## [About this exercise]
Look through the entries below. Report each line that has the word "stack" in it.

□ □ □ □ □

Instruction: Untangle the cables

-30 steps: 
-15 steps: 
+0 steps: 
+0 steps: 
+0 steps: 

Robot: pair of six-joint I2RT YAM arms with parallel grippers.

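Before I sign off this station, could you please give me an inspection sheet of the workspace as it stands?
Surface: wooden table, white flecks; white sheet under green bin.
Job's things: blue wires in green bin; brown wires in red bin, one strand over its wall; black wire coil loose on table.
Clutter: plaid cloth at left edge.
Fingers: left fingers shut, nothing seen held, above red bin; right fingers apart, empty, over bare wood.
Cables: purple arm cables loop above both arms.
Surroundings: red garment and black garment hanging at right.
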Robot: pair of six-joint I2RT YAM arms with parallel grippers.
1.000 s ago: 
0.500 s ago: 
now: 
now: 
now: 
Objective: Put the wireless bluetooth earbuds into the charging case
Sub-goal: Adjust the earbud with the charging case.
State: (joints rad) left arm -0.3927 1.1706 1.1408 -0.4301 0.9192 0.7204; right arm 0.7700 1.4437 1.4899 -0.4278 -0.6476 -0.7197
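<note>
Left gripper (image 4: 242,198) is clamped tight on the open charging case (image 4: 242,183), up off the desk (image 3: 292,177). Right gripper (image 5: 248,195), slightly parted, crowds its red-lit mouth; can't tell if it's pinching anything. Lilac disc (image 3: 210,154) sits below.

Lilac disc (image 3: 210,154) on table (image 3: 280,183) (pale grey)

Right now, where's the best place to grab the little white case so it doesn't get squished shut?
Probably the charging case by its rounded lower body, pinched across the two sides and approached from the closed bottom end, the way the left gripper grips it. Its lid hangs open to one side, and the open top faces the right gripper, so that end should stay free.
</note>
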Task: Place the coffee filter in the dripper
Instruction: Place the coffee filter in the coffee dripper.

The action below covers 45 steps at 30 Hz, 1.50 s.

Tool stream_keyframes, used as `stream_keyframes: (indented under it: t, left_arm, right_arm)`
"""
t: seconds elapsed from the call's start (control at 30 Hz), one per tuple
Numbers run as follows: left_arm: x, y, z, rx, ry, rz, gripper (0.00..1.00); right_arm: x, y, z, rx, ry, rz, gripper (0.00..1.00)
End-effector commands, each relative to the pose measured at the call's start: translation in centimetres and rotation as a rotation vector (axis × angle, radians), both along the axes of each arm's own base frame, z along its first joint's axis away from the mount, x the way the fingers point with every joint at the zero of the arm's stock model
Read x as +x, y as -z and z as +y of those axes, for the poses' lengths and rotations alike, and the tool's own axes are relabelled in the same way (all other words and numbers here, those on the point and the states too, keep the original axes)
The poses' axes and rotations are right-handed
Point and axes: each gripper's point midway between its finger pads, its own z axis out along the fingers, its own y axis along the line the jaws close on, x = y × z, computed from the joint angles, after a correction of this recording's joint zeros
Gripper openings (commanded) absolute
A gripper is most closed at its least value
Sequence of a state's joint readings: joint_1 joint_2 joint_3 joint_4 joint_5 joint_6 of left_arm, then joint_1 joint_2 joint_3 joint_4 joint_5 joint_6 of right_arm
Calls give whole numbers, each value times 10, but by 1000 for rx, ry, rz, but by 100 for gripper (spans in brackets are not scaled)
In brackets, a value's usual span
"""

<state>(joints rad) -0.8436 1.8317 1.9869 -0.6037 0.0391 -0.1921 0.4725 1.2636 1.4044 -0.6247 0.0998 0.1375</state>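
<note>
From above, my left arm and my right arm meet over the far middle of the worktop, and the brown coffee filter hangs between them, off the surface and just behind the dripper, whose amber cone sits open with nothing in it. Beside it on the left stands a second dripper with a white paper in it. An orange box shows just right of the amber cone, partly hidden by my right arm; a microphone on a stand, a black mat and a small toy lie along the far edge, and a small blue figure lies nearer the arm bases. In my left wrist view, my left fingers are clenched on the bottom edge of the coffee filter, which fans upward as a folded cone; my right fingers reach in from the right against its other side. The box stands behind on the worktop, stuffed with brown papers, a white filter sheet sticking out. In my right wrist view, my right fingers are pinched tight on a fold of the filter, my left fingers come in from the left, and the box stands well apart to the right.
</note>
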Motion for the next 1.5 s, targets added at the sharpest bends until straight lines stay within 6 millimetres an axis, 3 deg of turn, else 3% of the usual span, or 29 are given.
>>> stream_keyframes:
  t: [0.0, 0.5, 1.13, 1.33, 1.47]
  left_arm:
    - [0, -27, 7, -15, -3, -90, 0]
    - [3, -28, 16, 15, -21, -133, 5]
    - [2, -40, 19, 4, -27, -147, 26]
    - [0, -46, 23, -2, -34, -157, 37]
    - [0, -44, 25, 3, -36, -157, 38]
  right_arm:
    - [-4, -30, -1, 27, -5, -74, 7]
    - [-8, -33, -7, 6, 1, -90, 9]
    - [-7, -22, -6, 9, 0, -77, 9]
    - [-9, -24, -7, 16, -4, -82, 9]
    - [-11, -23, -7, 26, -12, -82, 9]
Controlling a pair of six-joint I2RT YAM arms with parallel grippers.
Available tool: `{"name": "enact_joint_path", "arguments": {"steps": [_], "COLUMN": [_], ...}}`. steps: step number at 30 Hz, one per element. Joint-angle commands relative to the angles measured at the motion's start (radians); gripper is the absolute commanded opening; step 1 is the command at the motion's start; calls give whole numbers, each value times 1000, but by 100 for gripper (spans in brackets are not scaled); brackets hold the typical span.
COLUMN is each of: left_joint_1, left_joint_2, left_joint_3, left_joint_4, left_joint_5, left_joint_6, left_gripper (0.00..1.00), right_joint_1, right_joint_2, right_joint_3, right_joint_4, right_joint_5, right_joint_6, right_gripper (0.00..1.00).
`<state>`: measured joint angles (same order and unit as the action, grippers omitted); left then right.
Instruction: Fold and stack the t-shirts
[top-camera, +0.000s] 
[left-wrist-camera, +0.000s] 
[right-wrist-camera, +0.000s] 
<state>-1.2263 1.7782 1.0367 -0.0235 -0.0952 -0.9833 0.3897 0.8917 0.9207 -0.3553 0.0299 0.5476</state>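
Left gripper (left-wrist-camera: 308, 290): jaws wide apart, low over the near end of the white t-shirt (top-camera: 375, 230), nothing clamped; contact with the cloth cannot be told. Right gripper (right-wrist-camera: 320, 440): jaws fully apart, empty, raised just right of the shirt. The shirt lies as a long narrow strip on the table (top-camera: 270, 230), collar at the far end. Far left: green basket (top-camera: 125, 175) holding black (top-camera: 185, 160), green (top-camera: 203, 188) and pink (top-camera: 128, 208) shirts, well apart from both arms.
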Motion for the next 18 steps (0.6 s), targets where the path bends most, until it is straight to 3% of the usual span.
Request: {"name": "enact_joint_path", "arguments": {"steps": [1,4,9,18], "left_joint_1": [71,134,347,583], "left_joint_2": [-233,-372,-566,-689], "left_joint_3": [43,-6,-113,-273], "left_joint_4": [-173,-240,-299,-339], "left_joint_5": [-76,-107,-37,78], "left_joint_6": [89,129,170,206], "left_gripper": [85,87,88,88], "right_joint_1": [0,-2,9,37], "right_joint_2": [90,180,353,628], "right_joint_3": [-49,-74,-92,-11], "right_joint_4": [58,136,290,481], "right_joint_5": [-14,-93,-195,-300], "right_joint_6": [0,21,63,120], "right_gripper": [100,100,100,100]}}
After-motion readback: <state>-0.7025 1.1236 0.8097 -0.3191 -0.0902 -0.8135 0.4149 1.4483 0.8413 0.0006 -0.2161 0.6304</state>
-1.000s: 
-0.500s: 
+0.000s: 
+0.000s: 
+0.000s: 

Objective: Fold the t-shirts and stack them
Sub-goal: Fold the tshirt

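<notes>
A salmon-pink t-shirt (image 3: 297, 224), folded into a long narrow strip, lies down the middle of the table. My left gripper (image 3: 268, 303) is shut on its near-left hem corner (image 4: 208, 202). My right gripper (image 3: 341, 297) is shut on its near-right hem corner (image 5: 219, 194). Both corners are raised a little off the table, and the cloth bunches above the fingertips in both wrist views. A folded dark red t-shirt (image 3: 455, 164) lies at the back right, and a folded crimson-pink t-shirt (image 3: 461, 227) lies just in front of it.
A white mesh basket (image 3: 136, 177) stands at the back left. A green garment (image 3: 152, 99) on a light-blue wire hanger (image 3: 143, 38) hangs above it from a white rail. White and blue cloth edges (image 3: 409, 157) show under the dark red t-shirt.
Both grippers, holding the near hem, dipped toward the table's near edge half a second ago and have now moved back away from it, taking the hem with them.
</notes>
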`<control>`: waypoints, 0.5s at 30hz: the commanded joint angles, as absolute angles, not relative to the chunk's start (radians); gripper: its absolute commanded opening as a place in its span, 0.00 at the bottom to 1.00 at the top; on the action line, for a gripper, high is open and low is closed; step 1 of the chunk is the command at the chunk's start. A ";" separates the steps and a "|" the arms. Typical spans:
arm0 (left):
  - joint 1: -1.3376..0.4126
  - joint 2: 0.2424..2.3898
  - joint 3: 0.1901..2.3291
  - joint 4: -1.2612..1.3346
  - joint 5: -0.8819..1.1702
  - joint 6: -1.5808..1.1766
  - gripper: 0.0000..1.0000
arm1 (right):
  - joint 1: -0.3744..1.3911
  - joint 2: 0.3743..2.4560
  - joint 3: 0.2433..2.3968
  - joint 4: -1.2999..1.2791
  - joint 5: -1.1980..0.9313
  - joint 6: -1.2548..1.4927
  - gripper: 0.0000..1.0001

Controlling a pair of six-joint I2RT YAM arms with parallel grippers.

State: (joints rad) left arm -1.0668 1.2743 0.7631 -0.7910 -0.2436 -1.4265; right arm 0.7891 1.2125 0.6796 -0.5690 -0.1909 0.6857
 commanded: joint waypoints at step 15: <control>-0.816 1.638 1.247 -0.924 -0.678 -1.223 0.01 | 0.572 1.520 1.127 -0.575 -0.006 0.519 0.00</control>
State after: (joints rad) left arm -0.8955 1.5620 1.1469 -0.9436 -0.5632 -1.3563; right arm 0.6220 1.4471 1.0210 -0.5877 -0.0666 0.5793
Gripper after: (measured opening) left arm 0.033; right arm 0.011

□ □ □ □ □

## [Answer space]
Instruction: Fold and stack the t-shirts
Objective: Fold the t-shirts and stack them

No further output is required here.